Would you print the listing that follows exactly, but without its pictures?
*** Opening Collected material ***
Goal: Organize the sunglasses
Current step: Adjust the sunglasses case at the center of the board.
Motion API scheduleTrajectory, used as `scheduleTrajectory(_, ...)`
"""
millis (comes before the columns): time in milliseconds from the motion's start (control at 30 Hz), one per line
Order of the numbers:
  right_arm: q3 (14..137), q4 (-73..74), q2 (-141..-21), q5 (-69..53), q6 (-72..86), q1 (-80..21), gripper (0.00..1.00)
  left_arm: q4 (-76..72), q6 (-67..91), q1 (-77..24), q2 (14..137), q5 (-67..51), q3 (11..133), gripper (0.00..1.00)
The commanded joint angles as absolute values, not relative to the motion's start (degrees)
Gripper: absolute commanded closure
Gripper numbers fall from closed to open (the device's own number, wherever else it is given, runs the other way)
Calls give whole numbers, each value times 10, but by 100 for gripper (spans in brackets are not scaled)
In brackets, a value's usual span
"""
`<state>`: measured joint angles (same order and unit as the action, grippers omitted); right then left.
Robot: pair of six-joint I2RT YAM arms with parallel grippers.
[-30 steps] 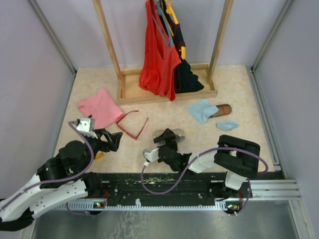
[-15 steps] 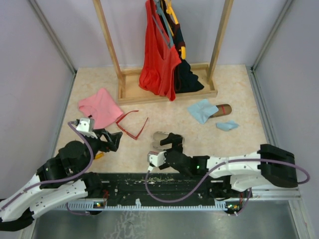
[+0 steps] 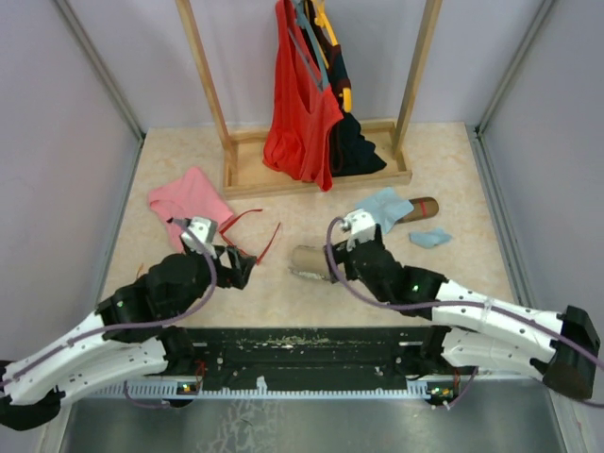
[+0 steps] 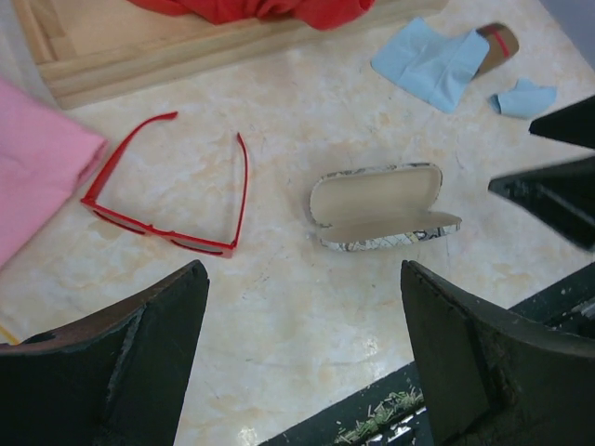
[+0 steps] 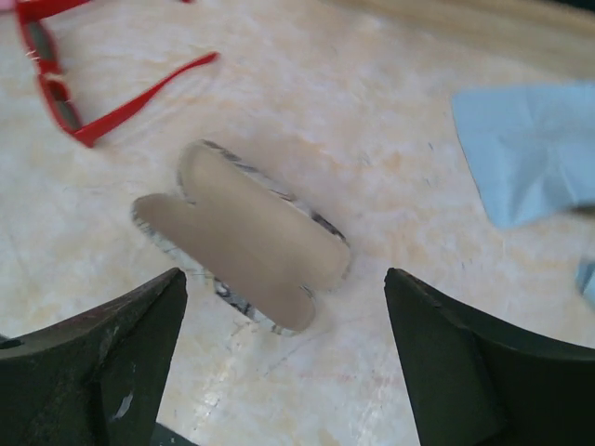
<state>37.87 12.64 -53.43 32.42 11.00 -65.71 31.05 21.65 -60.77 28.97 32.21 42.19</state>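
– Where are the sunglasses (image 4: pixel 160 230)?

– Flat on the table (image 3: pixel 444 160), left of centre, between the pink cloth (image 3: pixel 189 203) and an open patterned case (image 4: pixel 381 209). They touch neither.

– Which way do they run?

– In the left wrist view the front bar is the long axis. It slants from upper left, near the pink cloth, down to lower right, towards the case. Both red arms are unfolded and point away from the robot, towards the wooden rack base (image 4: pixel 186 56). The lenses face the near edge.

– And the left gripper (image 4: pixel 302 358)?

– Its fingers stand wide apart with nothing between them. It hangs just on the near side of the sunglasses. From above it covers part of the front bar, so only the two arms show clearly there.

– The right gripper (image 5: pixel 284 367)?

– Also spread wide and holding nothing. It is above the patterned case, which lies lining up, its two halves side by side. A corner of the sunglasses shows at the top left of that wrist view, and the light blue cloth (image 5: pixel 530 158) at the right.
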Motion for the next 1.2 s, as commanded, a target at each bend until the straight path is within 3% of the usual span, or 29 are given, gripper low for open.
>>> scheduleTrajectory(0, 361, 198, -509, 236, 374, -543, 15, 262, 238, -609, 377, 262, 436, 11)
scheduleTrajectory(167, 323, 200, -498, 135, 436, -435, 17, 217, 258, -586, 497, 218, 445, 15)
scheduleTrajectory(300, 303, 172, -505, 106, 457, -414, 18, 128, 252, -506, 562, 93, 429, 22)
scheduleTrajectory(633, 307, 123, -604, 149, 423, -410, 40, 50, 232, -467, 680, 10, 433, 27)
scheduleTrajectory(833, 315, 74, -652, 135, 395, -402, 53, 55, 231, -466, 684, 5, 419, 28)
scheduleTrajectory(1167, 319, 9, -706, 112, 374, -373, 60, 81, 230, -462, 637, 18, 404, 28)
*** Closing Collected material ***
» **Answer box**
Goal: Organize the sunglasses
Current step: Adjust the sunglasses case at the center of the board.
Motion API scheduleTrajectory, used as `scheduleTrajectory(_, ...)`
"""
millis (comes before the columns): time in milliseconds from the motion's start (control at 30 Hz), one per line
Order of the numbers:
  right_arm: q3 (14..137), q4 (-73..74), q2 (-141..-21), q5 (-69..53), q6 (-72..86), q1 (-80..21), gripper (0.00..1.00)
  left_arm: q4 (-76..72), q6 (-67..91), q1 (-77..24), q2 (14..137), q5 (-67..51), q3 (11..133), gripper (0.00..1.00)
The commanded joint angles as absolute values, not relative to the motion's start (degrees)
Gripper: absolute commanded closure
Gripper numbers fall from closed to open (the device's own number, wherever else it is given, runs the other way)
Calls give whole numbers, each value times 10, but by 100 for gripper (spans in brackets are not scaled)
In brackets, a value's usual span
"""
`<state>`: measured joint angles (same order and unit as the action, grippers omitted); right then left.
Robot: pair of six-joint I2RT YAM arms with parallel grippers.
[-30 steps] 
[-15 steps] 
[+0 steps] 
[+0 steps] 
[+0 steps] 
<state>37.87 12.64 -53.43 32.42 11.00 -65.71 31.05 21.65 -60.77 28.97 32.21 42.19</state>
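– Where are the sunglasses (image 4: pixel 160 230)?

– Flat on the table (image 3: pixel 444 160), left of centre, between the pink cloth (image 3: pixel 189 203) and an open patterned case (image 4: pixel 381 209). They touch neither.

– Which way do they run?

– In the left wrist view the front bar is the long axis. It slants from upper left, near the pink cloth, down to lower right, towards the case. Both red arms are unfolded and point away from the robot, towards the wooden rack base (image 4: pixel 186 56). The lenses face the near edge.

– And the left gripper (image 4: pixel 302 358)?

– Its fingers stand wide apart with nothing between them. It hangs just on the near side of the sunglasses. From above it covers part of the front bar, so only the two arms show clearly there.

– The right gripper (image 5: pixel 284 367)?

– Also spread wide and holding nothing. It is above the patterned case, which lies lining up, its two halves side by side. A corner of the sunglasses shows at the top left of that wrist view, and the light blue cloth (image 5: pixel 530 158) at the right.
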Motion for the next 1.2 s, as commanded, a target at each bend until the straight path is within 3% of the usual span, or 29 are given, gripper low for open.
>>> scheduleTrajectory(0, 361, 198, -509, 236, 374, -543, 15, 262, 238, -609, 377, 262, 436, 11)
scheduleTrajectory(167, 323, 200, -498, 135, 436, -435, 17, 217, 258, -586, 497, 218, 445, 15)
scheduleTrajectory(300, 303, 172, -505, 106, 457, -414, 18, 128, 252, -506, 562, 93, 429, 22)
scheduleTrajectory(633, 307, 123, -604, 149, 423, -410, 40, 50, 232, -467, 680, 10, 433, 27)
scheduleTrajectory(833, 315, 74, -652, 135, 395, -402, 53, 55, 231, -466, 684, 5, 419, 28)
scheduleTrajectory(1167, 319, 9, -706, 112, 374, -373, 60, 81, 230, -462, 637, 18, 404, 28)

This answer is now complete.